_Task to complete_: Pick out the lines below that include the string "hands".

....................

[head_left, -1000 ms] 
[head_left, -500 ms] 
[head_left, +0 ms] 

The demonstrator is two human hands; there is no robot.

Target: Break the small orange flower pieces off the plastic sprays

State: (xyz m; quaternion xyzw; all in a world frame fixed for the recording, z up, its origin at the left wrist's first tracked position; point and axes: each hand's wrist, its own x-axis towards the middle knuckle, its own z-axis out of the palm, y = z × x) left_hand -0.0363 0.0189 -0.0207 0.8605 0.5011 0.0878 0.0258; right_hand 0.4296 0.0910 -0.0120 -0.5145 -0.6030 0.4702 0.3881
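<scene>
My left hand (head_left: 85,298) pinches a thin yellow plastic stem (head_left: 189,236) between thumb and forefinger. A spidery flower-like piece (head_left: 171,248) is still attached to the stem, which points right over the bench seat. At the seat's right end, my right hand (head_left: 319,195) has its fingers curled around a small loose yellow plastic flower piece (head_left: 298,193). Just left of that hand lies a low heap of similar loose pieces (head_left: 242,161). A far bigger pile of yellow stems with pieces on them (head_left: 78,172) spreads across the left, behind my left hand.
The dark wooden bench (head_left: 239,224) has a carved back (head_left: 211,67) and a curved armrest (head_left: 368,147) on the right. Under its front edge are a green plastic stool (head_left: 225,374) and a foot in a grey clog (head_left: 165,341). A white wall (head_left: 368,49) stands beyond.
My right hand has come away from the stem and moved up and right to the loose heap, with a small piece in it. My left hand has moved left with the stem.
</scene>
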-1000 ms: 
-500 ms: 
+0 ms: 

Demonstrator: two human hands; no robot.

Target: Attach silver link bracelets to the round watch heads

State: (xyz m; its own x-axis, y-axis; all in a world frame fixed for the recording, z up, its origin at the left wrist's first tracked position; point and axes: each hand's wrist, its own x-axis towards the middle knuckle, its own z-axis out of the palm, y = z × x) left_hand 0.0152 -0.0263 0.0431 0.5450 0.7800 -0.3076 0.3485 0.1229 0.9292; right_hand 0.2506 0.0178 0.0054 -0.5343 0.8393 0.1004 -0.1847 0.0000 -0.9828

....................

_Response to the task_:
The demonstrator is two human hands; there is no robot.
Demonstrator: two human hands; no robot.

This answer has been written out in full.